> [Task] Could you set down, exactly as they stand, only the lines from the one containing "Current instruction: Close" through the end of the listing?

> [Data extract]
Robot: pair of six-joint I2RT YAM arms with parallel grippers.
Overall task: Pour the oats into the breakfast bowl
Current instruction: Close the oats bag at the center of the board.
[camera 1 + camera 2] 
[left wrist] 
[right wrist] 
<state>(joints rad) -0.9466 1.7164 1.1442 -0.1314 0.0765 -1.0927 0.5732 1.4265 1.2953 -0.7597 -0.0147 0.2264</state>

> [Answer to the problem]
Current instruction: Close the oats bag at the center of the board.
[camera 1 + camera 2] 
[left wrist] 
[right wrist] 
<state>(joints rad) -0.9466 1.7164 1.1442 -0.1314 0.0765 -1.0927 0.5732 1.4265 1.2953 -0.7597 -0.0147 0.2264</state>

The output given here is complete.